Commit Graph

57 Commits

Author SHA1 Message Date
dyoung
08e6f22226 Take steps to hide the radix_node implementation of the forwarding table
from the forwarding table's users:

        Introduce rt_walktree() for walking the routing table and
        applying a function to each rtentry.  Replace most
        rn_walktree() calls with it.

        Use rt_getkey()/rt_setkey() to get/set a route's destination.
        Keep a pointer to the sockaddr key in the rtentry, so that
        rtentry users do not have to grovel in the radix_node for
        the key.

        Add a RTM_GET method to rtrequest.  Use that instead of
        radix_node lookups in, e.g., carp(4).
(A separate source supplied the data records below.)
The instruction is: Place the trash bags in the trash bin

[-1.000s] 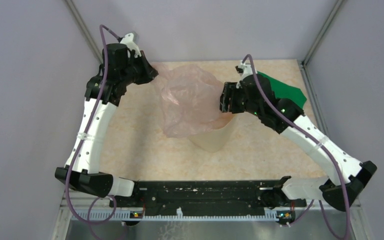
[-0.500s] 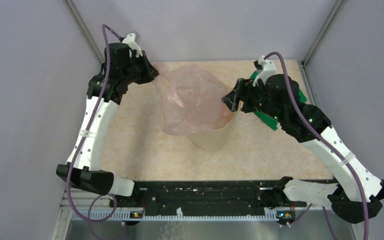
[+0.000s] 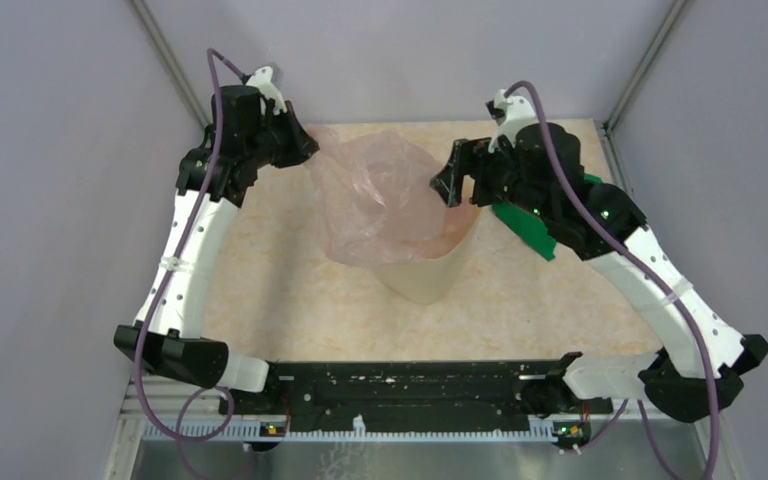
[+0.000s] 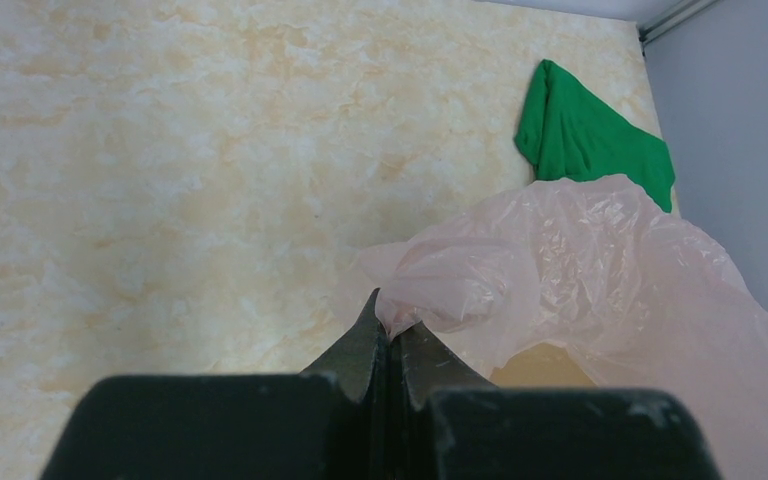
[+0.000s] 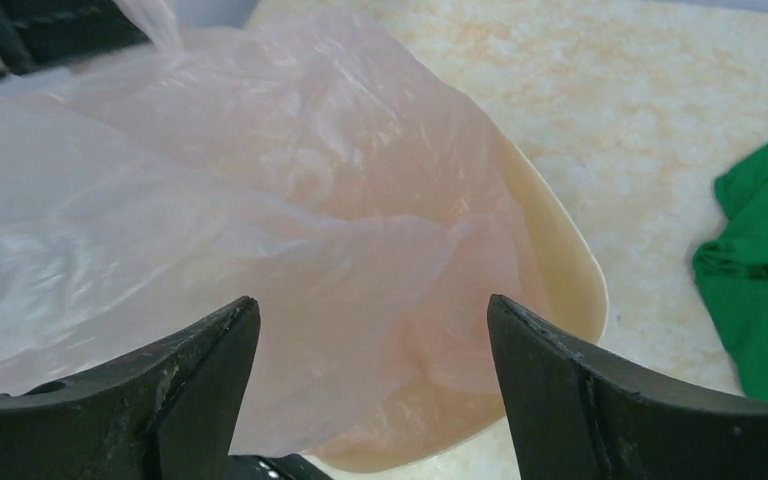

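Observation:
A pale-pink translucent trash bag [image 3: 380, 200] billows over the mouth of the cream-beige trash bin [image 3: 430, 275] at the table's middle, part of it lying inside. My left gripper [image 3: 307, 148] is shut on the bag's far-left edge and holds it up; the pinched film [image 4: 400, 315] shows in the left wrist view. My right gripper [image 3: 445, 190] is open, above the bin's right rim, with nothing between its fingers. In the right wrist view the bag [image 5: 260, 200] fills the bin [image 5: 560, 260] below the open fingers.
A green cloth [image 3: 540, 225] lies on the table right of the bin, partly under my right arm; it also shows in the left wrist view [image 4: 590, 130] and in the right wrist view [image 5: 760, 290]. Grey walls close in the table on three sides.
My right arm has swung from the bin's right rim out and back, and now hangs higher above that rim with open jaws. The left gripper and bag have barely moved.

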Robot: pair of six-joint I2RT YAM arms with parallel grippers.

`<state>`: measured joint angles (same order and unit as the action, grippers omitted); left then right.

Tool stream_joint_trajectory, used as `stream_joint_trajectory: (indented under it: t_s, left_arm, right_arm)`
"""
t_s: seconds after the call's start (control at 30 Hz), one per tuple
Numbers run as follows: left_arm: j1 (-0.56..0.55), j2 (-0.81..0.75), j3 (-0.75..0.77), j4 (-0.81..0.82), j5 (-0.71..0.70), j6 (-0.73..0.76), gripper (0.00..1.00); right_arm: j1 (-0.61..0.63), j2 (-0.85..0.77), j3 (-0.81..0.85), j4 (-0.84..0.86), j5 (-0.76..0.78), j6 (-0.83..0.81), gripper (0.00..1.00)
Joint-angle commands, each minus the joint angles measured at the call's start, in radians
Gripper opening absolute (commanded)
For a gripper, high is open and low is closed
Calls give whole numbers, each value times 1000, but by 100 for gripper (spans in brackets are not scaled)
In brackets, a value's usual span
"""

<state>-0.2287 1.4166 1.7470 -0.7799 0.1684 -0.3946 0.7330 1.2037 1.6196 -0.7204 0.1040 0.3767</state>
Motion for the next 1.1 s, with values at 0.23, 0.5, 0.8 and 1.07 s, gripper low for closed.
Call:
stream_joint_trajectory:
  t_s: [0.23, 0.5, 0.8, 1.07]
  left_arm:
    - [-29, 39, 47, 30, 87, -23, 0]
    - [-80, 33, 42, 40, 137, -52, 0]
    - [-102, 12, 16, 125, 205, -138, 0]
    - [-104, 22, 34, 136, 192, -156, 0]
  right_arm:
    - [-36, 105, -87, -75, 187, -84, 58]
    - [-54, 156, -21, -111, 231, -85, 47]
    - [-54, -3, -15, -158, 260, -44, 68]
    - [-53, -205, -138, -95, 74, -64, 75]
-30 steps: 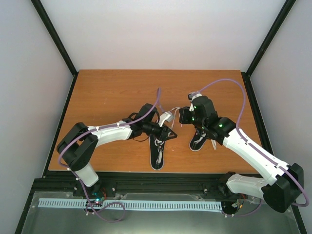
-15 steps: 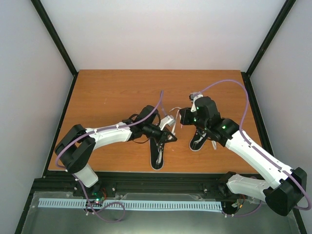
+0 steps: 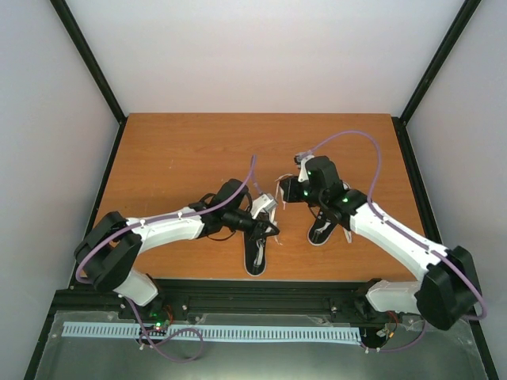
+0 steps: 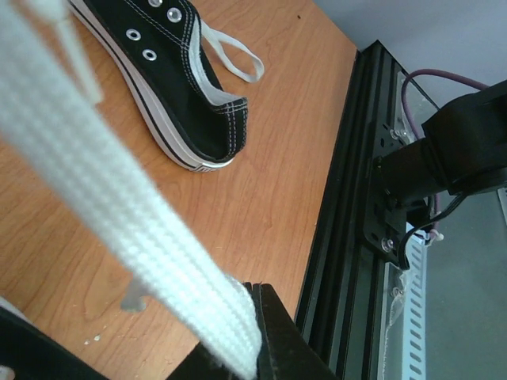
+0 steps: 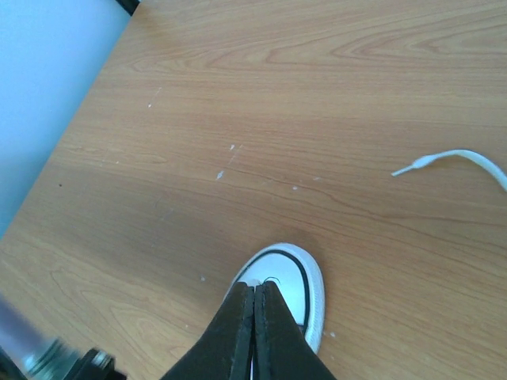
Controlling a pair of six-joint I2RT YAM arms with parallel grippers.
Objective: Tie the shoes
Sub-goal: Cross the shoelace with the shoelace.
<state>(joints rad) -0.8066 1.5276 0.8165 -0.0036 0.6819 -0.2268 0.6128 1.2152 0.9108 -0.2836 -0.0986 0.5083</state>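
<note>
Step in hand: judging by the grip, the arms are working one lace into a first crossing; no knot or bow is showing on either shoe yet.
Left jaws: the left gripper (image 3: pixel 266 223) is pinching a flat white lace (image 4: pixel 119 198), its jaws pressing almost together on the tape, which is running taut up and away toward 11 o'clock in the left wrist view.
Right jaws: the right gripper (image 5: pixel 254 313) is pressing its jaws fully together above a white toe cap (image 5: pixel 289 281); whether a lace is lying between them I cannot tell.
Shoes: both are lying on the surface (image 3: pixel 174 150), the left sneaker (image 3: pixel 255 252) at 6 o'clock from the left gripper, the right sneaker (image 3: pixel 321 228) at 4 o'clock from the right gripper.
Next move: probably carrying the held lace across the other strand while keeping it taut, which is calling for a firm pinch.
Hard to make out: the arms are covering the eyelets from above, which shoe the held lace belongs to is not showing, and a loose lace end (image 5: pixel 451 161) is running off frame at 3 o'clock.
</note>
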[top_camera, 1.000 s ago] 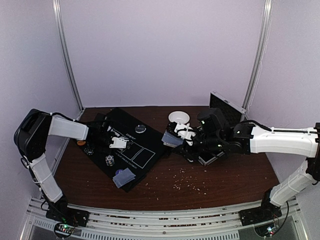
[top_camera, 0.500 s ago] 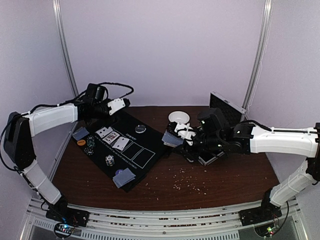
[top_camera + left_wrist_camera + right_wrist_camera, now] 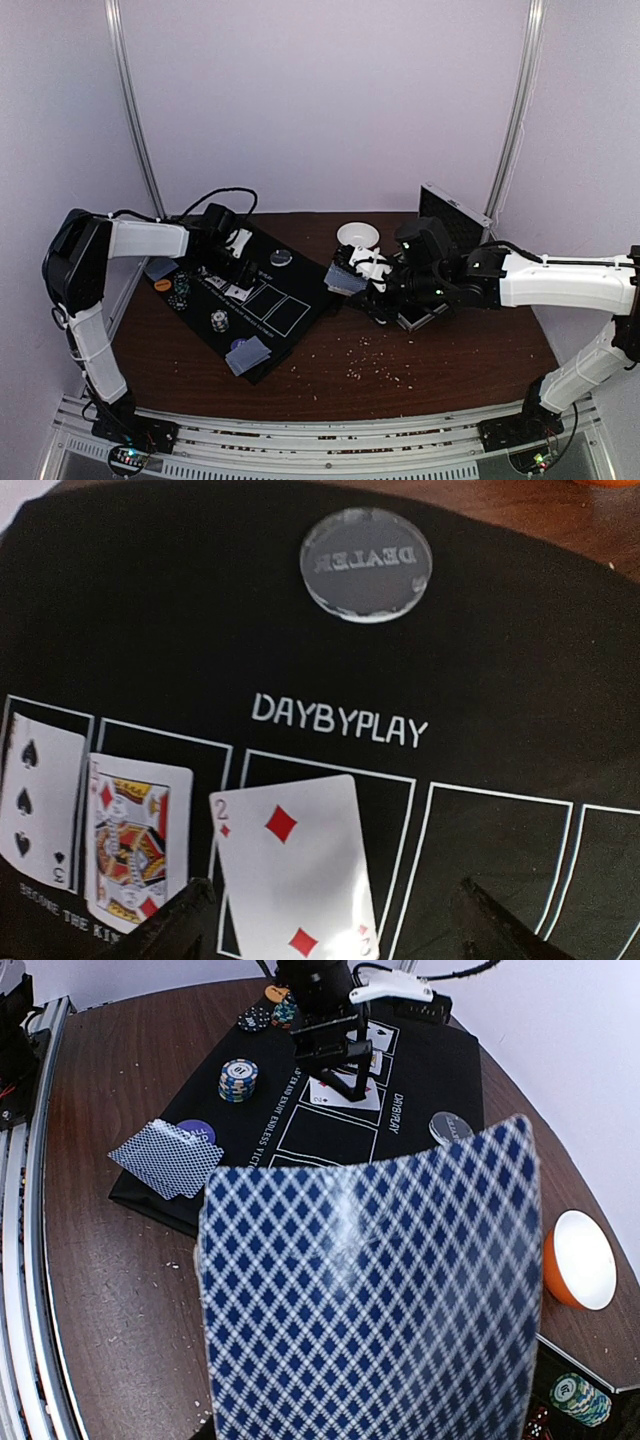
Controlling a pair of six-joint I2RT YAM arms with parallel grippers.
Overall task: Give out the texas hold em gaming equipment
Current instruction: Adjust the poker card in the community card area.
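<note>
The black mat (image 3: 150, 610) is showing "DAYBYPLAY" in white. The clear disc (image 3: 366, 550) beyond the jaws is reading "DEALER", inverted in the wrist view. The left gripper (image 3: 335, 925) is angling down over the mat, its jaws standing wide on either side of the two of diamonds (image 3: 290, 870). The king of diamonds (image 3: 135, 845) and three of spades (image 3: 38, 800) are lying left of them. The outlined boxes right of the jaws are showing bare mat. The right gripper (image 3: 368, 268) is reaching across the desk (image 3: 450, 350), its jaws clamping a blue diamond-backed card (image 3: 370, 1300).

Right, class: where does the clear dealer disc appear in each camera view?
Top external: dealer disc left of centre, near the far edge of the black mat.
Left wrist: top centre, above the face-up cards.
Right wrist: right of centre, just above the held card.
Shared landmark: that black mat.
</note>
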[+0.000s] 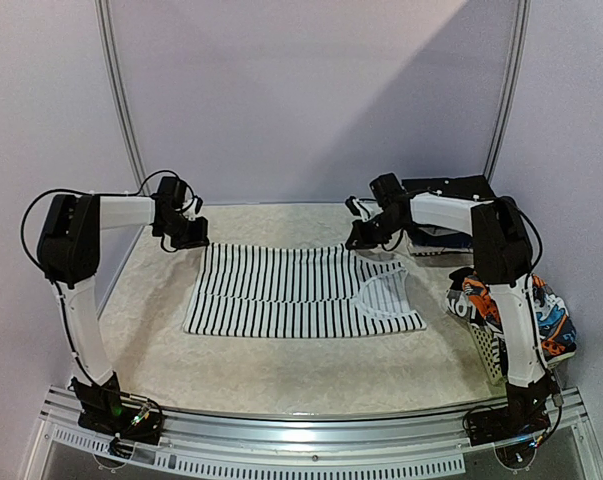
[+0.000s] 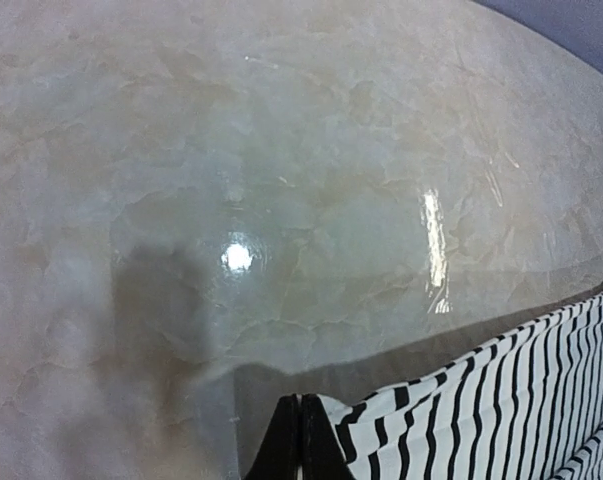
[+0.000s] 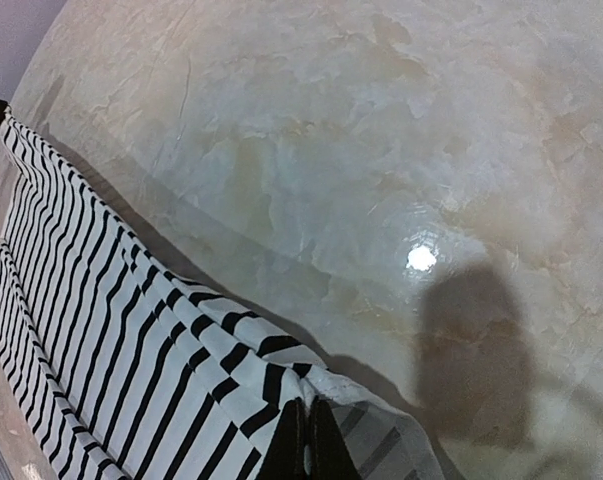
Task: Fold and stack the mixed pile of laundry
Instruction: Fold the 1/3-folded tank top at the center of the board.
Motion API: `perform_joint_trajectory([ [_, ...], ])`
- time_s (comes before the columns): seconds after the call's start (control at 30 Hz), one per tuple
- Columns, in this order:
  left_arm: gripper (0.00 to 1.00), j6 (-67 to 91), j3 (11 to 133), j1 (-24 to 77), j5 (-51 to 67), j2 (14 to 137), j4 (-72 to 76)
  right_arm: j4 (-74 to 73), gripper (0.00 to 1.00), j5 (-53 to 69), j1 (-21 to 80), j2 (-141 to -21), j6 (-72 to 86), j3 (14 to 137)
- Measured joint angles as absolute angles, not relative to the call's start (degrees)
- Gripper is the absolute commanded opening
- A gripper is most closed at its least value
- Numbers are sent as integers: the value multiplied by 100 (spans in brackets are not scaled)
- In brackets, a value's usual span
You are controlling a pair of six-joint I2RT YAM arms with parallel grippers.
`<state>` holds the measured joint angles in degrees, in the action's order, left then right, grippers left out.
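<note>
The white garment with thin black stripes (image 1: 296, 290) lies spread flat in the middle of the marble-look table (image 1: 281, 365). Its far edge is lifted at both corners. My left gripper (image 1: 189, 238) is shut on the far left corner; the left wrist view shows the black fingertips (image 2: 302, 400) pressed together beside the striped cloth (image 2: 511, 400). My right gripper (image 1: 366, 238) is shut on the far right corner. There the fingertips (image 3: 309, 408) pinch the striped cloth (image 3: 131, 330) at its hem. The orange, blue, white and black print garment (image 1: 473, 300) hangs over the basket.
A white lattice basket (image 1: 489, 348) stands at the table's right edge beside the right arm. Dark blue and white folded cloth (image 1: 436, 242) sits behind the right gripper at the far right. Grey frame posts (image 1: 121, 100) rise at the back corners.
</note>
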<state>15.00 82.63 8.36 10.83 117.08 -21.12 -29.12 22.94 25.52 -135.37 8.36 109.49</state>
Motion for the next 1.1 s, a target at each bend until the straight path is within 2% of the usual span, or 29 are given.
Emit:
perform_joint_trajectory([
  [0.7, 0, 1356, 6917, 891, 1072, 10842, -1953, -2628, 1, 1763, 2869, -12379, 786, 9312],
  [1.1, 0, 1466, 6469, 917, 1024, 10724, -1636, -2392, 4, 1702, 2961, -12241, 829, 8877],
])
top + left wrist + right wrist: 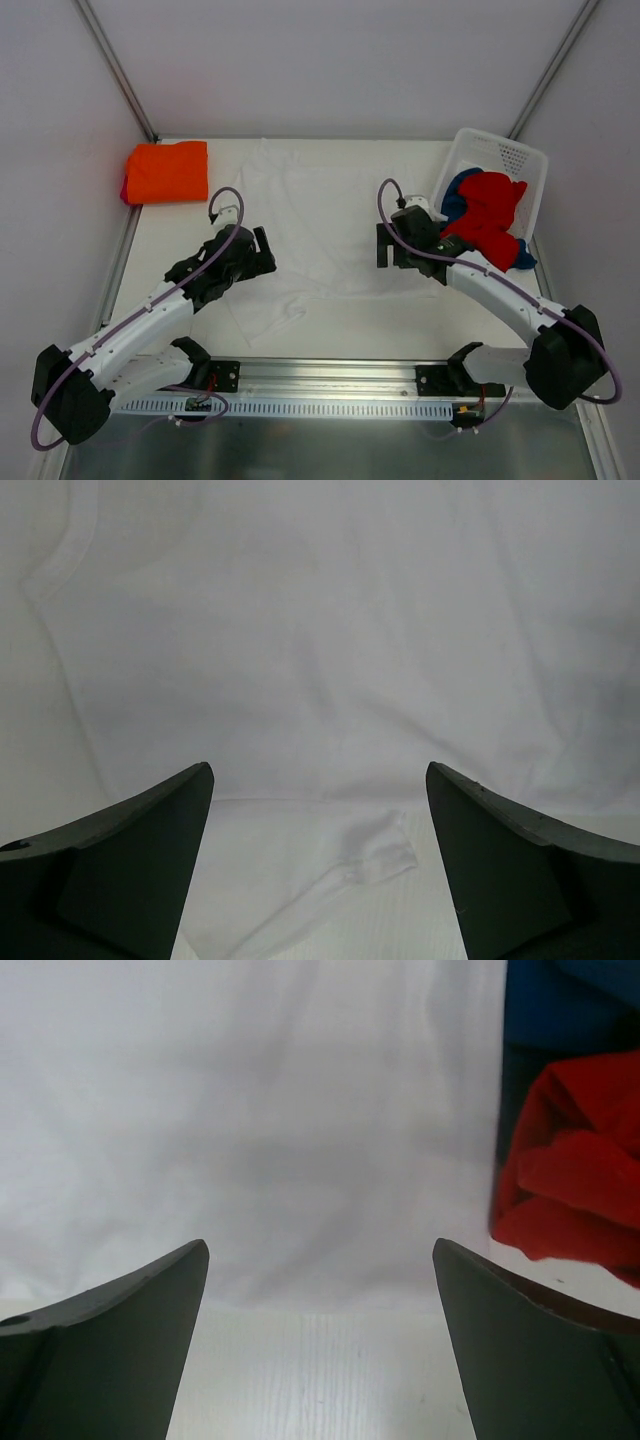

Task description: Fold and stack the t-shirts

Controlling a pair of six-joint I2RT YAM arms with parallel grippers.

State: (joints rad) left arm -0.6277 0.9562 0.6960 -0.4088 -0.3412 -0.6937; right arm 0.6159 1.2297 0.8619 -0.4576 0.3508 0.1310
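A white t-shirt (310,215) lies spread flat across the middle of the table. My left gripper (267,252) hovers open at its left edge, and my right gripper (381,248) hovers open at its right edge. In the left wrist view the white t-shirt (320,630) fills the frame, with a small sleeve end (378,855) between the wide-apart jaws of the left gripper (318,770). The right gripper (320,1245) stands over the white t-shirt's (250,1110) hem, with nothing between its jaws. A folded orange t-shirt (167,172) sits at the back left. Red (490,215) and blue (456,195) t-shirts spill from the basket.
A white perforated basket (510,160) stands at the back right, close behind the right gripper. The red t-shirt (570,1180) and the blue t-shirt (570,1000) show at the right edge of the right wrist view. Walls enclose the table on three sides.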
Add sys/net/link_proto.c, which supplies sockaddr routines for
link-layer socket addresses (sockaddr_dl).

Cosmetic:

        Constify.  KNF.  Stop open-coding LIST_FOREACH, TAILQ_FOREACH,
        et cetera.  Use NULL instead of 0 for null pointers.  Use
        __arraycount().  Reduce gratuitous parenthesization.

        Stop using variadic arguments for rip6_output(), it is
        unnecessary.

        Remove the unnecessary rtentry member rt_genmask and the
        code to maintain it, since nothing actually used it.

        Make rt_maskedcopy() easier to read by using meaningful variable
        names.

        Extract a subroutine intern_netmask() for looking up a netmask in
        the masks table.

        Start converting backslash-ridden IPv6 macros in
        sys/netinet6/in6_var.h into inline subroutines that one
        can read without special eyeglasses.

One functional change: when the kernel serves an RTM_GET, RTM_LOCK,
or RTM_CHANGE request, it applies the netmask (if supplied) to a
destination before searching for it in the forwarding table.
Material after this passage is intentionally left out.